Why is this not the existing function mdoc normalize?

It appears to me that normalize is not integrated into mdoc itself and is therefore invisible to use (given that none of us seems to have noticed it). I'd suggest we integrate it, make sure we have tests, make sure it appears in the help text, etc. (Also, the idea of adding -whatif is still a good idea, if a bit more ambitious).

lobrien avatar Apr 12 '17 19:04 lobrien

hah! honestly, I'd literally never even seen that mdoc command (I've been focused on update and assemble commands :P ).

Yes this does accomplish part of what has been requested ... it loads the xml, and saves it. However, it doesn't use the same settings as what mdoc update uses ... so this would have to be adjusted, in addition to adding the -whatif feature.

joelmartinez avatar Apr 12 '17 19:04 joelmartinez

oh, womp womp ... that command, while present in the codebase, isn't even added as a subcommand when the application is initialized. That might explain why I'd never noticed it :)

joelmartinez avatar Apr 12 '17 19:04 joelmartinez

Just a note to say that it would be nice to be able to specify a single file, directory, or list of files. The user might not always want to operate on every file, both for time/perf reasons and because they may have other files open (or half-edited with mismatched tags, or...).
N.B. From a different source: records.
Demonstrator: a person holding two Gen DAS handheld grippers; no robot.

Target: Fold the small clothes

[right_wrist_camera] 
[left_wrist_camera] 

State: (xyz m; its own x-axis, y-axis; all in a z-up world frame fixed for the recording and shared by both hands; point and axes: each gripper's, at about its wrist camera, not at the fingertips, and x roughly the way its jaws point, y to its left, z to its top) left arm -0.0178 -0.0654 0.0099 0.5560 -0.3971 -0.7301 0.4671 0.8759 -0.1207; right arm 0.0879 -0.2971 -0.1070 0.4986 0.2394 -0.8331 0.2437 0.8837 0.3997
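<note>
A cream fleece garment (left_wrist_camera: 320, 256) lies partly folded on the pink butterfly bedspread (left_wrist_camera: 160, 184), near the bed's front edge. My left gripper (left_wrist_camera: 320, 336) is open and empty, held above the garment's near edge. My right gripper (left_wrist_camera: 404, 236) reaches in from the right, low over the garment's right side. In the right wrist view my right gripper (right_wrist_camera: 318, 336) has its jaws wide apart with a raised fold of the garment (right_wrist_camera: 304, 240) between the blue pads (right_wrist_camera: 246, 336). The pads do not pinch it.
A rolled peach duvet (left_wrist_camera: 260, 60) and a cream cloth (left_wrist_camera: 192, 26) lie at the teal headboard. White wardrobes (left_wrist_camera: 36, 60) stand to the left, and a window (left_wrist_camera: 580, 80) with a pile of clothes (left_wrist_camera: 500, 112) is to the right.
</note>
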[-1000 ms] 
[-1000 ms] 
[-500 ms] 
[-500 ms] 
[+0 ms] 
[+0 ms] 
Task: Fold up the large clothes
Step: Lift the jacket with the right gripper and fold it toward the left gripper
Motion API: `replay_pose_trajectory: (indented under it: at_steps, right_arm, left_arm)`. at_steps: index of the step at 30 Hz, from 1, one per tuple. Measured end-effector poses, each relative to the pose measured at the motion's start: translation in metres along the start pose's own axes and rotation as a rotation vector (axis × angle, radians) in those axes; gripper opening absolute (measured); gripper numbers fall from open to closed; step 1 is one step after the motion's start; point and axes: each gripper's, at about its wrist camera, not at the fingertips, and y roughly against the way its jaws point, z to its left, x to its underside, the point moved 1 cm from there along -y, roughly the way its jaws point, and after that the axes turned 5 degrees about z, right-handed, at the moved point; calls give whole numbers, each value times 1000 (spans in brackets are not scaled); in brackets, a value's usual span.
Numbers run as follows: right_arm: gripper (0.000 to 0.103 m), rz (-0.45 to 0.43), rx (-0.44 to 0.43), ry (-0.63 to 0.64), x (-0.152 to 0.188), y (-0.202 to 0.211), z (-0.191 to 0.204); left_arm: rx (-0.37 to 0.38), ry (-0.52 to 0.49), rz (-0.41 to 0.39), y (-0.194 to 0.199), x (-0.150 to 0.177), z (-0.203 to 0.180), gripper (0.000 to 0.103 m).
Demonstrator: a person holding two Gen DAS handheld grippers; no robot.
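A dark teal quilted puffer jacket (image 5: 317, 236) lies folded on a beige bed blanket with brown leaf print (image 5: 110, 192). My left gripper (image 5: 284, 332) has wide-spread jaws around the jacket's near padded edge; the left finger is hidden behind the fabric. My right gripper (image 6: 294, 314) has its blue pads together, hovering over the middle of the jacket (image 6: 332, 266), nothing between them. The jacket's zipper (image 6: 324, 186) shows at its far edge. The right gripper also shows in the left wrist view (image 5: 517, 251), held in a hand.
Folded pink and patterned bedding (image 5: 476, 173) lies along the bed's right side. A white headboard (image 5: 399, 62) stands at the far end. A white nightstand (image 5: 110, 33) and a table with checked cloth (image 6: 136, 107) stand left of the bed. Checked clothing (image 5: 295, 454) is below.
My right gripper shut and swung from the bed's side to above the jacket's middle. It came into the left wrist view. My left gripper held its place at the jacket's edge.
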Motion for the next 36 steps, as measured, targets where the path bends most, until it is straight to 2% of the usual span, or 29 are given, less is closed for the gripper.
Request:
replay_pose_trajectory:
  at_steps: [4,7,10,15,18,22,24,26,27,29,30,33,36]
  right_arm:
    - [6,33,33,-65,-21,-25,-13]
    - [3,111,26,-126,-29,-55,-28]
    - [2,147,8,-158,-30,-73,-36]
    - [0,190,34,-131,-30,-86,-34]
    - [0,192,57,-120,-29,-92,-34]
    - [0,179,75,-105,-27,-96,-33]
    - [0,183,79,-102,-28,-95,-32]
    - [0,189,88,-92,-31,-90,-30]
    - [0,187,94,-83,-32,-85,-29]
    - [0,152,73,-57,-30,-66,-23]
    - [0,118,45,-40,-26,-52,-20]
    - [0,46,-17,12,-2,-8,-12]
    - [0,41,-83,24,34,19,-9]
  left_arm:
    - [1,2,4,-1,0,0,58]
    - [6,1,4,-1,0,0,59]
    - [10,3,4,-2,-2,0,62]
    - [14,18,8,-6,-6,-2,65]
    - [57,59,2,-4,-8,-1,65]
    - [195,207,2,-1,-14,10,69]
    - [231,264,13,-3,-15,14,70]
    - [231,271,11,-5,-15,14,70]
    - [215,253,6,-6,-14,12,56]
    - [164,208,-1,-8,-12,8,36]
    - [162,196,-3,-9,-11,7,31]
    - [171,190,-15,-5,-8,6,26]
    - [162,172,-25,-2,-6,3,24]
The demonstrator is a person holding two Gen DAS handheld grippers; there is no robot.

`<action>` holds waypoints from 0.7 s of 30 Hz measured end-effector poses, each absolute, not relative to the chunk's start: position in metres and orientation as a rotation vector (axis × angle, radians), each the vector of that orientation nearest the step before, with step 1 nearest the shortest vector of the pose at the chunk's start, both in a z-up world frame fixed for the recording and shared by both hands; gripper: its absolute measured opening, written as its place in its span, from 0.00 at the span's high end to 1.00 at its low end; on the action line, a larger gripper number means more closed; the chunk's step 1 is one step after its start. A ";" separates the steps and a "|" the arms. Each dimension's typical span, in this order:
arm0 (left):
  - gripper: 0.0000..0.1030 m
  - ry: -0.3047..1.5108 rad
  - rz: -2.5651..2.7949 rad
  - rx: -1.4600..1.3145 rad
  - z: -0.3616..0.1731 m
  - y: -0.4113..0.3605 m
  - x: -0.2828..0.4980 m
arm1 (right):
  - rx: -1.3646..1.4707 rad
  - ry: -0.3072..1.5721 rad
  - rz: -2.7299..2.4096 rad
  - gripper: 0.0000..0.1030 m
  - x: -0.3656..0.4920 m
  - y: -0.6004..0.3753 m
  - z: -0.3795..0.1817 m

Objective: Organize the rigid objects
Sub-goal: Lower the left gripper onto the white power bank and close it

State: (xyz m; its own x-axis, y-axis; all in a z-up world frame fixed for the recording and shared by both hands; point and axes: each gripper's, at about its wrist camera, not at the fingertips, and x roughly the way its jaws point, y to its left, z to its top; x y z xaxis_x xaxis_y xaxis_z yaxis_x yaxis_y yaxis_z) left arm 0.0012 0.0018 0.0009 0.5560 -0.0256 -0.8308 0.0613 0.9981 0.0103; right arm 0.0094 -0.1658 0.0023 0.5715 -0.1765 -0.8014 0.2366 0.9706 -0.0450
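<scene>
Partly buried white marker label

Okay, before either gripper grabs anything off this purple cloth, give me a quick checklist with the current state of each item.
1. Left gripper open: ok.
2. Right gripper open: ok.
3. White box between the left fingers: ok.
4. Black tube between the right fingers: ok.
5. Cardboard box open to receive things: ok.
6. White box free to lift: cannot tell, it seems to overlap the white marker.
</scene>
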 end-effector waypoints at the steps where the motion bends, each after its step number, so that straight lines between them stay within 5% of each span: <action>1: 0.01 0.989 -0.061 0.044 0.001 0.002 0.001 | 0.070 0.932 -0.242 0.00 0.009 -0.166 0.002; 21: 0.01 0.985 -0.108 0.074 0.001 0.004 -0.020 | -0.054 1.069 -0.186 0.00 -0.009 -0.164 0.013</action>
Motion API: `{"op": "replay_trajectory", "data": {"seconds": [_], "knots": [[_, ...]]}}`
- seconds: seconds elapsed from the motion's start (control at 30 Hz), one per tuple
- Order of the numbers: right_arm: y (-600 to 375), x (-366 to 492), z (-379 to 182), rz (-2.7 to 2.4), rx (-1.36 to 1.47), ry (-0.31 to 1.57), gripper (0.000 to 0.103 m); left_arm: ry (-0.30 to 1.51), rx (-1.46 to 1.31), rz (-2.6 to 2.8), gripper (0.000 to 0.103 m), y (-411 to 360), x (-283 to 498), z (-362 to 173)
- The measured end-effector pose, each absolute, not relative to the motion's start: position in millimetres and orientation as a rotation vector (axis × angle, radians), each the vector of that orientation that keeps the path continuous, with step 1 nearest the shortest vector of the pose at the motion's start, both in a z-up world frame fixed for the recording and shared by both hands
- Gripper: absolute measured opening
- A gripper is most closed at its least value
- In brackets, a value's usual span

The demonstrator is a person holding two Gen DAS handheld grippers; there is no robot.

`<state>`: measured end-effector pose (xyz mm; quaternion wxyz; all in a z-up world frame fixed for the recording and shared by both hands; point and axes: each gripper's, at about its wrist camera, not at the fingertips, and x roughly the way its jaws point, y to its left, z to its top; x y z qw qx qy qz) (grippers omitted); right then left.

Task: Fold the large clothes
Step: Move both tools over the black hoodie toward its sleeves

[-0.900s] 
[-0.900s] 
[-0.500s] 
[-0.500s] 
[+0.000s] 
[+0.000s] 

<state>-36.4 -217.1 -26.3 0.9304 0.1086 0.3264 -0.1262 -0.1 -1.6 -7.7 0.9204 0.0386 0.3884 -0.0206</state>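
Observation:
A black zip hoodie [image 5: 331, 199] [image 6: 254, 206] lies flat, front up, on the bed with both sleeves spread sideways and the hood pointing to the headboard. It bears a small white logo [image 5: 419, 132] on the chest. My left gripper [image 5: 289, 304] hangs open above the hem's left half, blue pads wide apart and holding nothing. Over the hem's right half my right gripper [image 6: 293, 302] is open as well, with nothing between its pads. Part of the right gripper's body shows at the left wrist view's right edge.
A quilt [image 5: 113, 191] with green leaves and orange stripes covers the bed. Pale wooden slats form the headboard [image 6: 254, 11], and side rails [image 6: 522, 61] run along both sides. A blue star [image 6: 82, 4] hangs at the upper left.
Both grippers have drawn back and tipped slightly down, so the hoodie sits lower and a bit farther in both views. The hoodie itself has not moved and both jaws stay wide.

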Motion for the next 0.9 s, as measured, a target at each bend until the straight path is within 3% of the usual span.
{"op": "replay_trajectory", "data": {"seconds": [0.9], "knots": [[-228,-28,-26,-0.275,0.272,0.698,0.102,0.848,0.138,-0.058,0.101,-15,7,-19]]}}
MichaelNorman avatar Apr 13 '17 17:04 MichaelNorman

Revisiting this. The above discussion makes me wonder if instead of integrating it as a subcommand, we just have a trivial CLI connected to a DLL with a public API. The CLI works on a file list. So just use normal UNIX / Powershell piping to specify things. The CLI just reads the file as an XDocument and writes it using a standard XmlWriter using the whatever-options-we-desire.